L’un des autres points forts du récit, c’est aussi son approche médicale du vampire. Myriam s’intéresse aux travaux de chercheurs spécialisés dans l’étude du vieillissement et du sommeil, car elle a conscience que de là peut venir une solution à la malédiction qui touche ses compagnons. Lorsqu’elle se soumet aux examens du centre Riverside, se faisant dans en premier temps passer pour une victime de troubles du sommeil, elle subira toute une batterie de tests. Lesquels achèveront de la voir considérer, par les médecins comme par le lecteur, comme une créature humanoïde qui n’a rien d’humain. Quelques années avant les premières annonces sur le SIDA, Strieber anticipe les dangers du sang à l’ère moderne. Comment ne pas y penser quand on assiste à la dégénérescence de John, et que l’on comprend que les êtres humains sur qui Myriam jette son dévolu sont condamnés, à une échéance variable ?
Les vampires ne sont jamais désignés comme tels dans le roman de Whitley Strieber. Pour autant, leur longévité, leur besoin de boire du sang à intervalle régulier, et leur plongée dans un sommeil cataleptique rattachent d’emblée Myriam et ses enfants à la figure du vampire. Si Myriam dispose d’une langue lui permettant facilement de se nourrir, ses compagnons, créés à partir de son sang, doivent utiliser des objets tranchants pour faire couler le sang. Passée au crible des appareillages médicaux modernes, la fille de Lamia révélera que si elle possèdent de nombreuses caractéristiques communes avec l’humanité, c’est sans doute que son espèce dérive à un moment du même ancêtre.
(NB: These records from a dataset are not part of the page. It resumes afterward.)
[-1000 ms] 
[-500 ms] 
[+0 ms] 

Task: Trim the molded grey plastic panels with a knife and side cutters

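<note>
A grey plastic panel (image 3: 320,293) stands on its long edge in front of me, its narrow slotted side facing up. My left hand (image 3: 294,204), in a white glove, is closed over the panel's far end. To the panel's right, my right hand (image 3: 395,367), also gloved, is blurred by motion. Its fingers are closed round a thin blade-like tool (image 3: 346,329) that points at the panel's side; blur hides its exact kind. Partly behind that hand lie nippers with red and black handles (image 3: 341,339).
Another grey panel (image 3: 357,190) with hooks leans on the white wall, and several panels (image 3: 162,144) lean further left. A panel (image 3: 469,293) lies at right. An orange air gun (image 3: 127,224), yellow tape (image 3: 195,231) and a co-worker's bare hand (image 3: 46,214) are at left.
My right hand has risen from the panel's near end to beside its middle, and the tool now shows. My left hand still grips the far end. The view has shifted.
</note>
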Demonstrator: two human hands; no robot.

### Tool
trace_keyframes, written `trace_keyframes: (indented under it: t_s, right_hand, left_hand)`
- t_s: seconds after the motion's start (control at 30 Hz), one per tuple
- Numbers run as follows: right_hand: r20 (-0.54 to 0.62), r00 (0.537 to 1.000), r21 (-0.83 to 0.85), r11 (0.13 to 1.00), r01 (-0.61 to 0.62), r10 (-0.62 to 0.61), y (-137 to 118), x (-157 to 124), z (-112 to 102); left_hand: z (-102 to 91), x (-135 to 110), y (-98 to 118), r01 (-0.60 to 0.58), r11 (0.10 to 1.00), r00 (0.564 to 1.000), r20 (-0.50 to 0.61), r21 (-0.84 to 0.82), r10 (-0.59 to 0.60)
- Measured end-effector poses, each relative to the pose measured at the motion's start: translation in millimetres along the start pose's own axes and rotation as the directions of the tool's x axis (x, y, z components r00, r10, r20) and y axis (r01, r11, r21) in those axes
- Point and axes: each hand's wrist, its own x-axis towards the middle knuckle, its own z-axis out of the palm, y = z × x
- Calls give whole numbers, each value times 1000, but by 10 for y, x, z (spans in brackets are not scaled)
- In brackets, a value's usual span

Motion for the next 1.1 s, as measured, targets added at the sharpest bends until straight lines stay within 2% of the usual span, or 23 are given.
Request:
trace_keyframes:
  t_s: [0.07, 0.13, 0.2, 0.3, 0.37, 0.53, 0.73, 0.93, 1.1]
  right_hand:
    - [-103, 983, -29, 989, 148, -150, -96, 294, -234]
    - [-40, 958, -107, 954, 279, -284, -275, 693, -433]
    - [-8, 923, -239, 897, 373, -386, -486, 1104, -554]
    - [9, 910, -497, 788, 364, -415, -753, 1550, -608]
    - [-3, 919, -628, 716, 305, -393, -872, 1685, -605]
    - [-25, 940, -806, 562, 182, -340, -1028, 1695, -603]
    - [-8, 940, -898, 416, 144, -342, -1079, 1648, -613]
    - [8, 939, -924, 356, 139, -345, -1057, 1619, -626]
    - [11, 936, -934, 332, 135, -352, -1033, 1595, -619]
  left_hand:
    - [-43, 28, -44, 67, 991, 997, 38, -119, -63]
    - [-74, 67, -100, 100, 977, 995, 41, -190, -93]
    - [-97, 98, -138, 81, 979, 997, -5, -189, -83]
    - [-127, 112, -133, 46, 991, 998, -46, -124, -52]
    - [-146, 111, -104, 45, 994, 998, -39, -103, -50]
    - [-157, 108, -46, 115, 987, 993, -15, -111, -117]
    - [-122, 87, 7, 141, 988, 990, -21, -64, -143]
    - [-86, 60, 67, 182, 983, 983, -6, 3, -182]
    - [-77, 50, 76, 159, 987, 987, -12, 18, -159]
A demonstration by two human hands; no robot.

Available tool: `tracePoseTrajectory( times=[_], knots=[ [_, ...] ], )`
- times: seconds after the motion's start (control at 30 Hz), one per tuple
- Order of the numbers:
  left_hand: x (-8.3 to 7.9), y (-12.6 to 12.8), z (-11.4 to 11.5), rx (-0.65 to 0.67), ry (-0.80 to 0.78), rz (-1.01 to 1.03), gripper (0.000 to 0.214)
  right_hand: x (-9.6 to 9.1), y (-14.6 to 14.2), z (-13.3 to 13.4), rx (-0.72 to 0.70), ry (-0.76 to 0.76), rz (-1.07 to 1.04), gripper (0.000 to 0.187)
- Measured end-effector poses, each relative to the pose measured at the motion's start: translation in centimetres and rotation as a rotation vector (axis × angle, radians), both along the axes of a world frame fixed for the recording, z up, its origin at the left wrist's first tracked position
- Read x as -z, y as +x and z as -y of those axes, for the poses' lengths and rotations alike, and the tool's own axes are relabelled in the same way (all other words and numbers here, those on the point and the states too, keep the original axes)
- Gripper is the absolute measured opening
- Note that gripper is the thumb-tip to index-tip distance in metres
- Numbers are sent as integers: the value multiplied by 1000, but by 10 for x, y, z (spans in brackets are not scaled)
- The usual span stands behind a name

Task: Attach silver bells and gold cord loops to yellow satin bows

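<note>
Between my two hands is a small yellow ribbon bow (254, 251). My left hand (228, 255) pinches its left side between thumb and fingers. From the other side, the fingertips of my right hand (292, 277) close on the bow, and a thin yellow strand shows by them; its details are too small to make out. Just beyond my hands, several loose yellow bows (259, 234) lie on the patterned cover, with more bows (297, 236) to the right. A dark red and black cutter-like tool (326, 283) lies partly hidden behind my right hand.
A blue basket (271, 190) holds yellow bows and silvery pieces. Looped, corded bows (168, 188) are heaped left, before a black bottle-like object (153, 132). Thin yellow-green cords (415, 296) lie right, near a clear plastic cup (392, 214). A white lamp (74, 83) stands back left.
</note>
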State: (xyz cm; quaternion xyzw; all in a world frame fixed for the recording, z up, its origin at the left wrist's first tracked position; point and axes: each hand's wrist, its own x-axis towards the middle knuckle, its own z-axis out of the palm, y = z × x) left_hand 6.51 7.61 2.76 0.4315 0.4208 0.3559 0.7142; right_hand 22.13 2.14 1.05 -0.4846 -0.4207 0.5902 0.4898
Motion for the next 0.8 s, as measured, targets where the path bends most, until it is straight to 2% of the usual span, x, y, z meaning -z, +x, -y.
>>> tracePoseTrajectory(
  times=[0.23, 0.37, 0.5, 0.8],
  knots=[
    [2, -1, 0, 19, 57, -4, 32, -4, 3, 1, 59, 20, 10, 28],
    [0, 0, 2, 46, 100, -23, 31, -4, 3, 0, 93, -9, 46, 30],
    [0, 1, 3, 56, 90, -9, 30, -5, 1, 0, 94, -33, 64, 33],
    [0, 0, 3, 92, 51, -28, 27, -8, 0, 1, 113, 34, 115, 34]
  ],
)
Elle comme ses compagnons disposent de quelques pouvoirs, comme celle de se mouvoir à grande vitesse, avec une force décuplée, où de faire appel à la télépathie. Mais s’ils ont pu être considérés à certaines époques comme des créatures diaboliques (durant un passage Myriam mentionnera quelques noms des familles des siens, parmi lesquelles Ranftius – hommage à l’auteur de la De masticatione mortuorum in tumulis ?), ils n’ont donc rien de vraiment surnaturel. Myriam possède également quelques caractéristiques en propre, comme un charisme à toute épreuve.
Un des premiers romans qui propose une exploration médicale appuyée du vampire. Tout en parsemant son récit de quelques références pour les connaisseurs, Strieber imagine ainsi des créatures plus en phase avec l’ère contemporaine. Si l’on peut reprocher au style de manquer de panache, le fond du roman en fait un des jalons incontournables du genre.